The higher demand for income annuities will occur at a time when mortality trends will be more uncertain than ever, particularly at the older ages of greatest interest from an annuity perspective. New technologies and medical breakthroughs hold out the prospect for a substantial increase in life expectancy. But there are also theories that predict that mortality improvement will slow down in the future. It is possible that the effects of the scientific advances will be slower to materialize.
There has been no industry–wide experience study of individual income annuities for almost two decades. It is necessary to perform a study to develop a good baseline against which to monitor trends going forward. The SOA recently initiated a new annuity study. The actuarial profession should stay on top of mortality developments, at both the theoretical and practical levels, in this crucial area.

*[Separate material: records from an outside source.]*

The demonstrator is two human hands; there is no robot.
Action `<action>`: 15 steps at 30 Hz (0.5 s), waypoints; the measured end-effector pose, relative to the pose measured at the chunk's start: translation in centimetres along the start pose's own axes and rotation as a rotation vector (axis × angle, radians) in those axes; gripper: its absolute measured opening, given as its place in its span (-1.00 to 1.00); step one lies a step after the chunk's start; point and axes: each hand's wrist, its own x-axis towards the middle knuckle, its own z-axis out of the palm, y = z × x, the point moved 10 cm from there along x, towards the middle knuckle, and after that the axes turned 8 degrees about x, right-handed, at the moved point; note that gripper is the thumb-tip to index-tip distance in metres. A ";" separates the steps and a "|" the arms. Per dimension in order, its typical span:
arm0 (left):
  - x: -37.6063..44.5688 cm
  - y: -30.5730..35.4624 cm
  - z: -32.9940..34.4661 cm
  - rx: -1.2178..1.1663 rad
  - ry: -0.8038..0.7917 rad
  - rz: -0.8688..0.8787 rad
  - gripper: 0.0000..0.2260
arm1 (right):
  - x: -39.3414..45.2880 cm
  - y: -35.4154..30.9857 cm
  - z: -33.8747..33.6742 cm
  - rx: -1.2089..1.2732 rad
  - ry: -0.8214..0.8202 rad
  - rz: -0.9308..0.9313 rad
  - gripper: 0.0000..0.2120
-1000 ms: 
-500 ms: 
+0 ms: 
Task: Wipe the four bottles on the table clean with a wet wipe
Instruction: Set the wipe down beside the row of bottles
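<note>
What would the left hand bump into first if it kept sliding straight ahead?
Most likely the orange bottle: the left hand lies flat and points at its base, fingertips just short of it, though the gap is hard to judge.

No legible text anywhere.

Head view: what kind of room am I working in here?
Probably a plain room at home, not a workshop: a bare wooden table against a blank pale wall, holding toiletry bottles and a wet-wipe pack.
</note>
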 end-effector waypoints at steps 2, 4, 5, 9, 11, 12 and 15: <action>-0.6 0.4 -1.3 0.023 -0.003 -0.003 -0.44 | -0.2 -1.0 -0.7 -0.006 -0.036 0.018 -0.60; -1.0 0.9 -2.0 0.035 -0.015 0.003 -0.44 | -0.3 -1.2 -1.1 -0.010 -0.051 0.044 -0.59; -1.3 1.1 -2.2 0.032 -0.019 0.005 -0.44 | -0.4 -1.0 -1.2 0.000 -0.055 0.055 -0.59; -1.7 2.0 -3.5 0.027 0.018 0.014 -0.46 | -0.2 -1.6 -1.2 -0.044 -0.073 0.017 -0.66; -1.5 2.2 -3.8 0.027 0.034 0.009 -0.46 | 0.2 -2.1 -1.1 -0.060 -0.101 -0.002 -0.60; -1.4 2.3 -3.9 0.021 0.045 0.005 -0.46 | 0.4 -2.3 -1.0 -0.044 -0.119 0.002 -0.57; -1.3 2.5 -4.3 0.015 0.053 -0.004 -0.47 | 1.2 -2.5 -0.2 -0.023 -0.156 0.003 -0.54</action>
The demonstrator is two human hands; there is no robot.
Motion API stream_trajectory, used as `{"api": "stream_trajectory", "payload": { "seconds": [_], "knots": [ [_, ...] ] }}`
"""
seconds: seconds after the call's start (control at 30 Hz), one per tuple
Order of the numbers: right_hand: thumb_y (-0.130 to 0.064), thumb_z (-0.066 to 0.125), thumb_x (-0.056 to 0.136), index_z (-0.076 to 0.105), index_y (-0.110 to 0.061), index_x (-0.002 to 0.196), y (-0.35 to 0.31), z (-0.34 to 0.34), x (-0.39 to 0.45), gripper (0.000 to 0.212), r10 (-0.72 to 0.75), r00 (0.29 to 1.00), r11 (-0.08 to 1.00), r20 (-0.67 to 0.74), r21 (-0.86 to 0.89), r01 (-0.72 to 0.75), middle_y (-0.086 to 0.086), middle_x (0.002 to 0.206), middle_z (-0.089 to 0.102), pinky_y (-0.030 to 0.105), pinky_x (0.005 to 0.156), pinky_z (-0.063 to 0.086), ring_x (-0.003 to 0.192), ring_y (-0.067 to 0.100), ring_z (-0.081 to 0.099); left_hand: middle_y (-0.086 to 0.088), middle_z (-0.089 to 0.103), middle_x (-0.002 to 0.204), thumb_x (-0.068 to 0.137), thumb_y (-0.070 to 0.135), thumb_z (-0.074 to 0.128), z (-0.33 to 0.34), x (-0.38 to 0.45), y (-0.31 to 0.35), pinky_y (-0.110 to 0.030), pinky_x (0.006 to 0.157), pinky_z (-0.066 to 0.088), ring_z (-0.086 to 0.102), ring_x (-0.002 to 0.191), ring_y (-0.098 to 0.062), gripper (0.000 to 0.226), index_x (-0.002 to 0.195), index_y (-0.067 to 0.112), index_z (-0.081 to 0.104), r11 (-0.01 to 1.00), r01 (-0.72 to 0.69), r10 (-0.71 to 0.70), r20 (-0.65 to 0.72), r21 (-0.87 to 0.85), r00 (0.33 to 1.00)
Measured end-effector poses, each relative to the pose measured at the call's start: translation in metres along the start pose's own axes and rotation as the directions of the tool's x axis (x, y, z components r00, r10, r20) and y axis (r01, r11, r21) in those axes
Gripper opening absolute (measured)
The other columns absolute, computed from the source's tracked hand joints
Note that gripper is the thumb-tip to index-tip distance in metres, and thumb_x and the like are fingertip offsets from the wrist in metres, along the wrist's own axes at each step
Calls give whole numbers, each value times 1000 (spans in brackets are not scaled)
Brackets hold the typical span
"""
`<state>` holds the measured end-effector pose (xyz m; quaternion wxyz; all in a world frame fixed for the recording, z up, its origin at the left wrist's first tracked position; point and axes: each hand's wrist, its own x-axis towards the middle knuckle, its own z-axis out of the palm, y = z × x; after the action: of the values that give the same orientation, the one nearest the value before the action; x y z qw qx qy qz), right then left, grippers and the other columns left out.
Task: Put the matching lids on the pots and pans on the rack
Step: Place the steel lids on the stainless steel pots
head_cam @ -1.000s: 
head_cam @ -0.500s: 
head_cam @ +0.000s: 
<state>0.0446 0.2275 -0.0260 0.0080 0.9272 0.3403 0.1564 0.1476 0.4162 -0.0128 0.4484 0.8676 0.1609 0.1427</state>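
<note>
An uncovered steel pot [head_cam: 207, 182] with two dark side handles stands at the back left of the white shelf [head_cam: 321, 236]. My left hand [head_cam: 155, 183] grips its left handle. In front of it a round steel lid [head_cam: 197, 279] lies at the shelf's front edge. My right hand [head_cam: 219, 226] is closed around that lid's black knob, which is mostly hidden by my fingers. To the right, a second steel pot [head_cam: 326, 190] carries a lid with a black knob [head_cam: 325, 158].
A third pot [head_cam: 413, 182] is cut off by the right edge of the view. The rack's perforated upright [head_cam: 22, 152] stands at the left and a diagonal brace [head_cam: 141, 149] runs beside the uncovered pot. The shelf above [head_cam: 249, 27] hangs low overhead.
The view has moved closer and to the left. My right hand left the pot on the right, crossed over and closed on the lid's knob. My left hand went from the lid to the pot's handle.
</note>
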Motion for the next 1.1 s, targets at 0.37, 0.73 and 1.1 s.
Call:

Inter–company mortality studies are of considerable strategic importance for the life insurance industry. We should ensure that these studies occur on a timely basis and keep up with innovations in product design as well as information technology. By remaining relevant, flexible and offering the new levels of access to inter–company experience made possible by technology, these studies can benefit consumers, actuaries, regulators, and not least, support the financial health of the life insurance industry. We have a glorious tradition of cooperation for the common good; inter–company studies have clearly served the public interest. We now need to take the crucial steps necessary to ensure that the studies will enable us to meet the new challenges we will face in the coming years.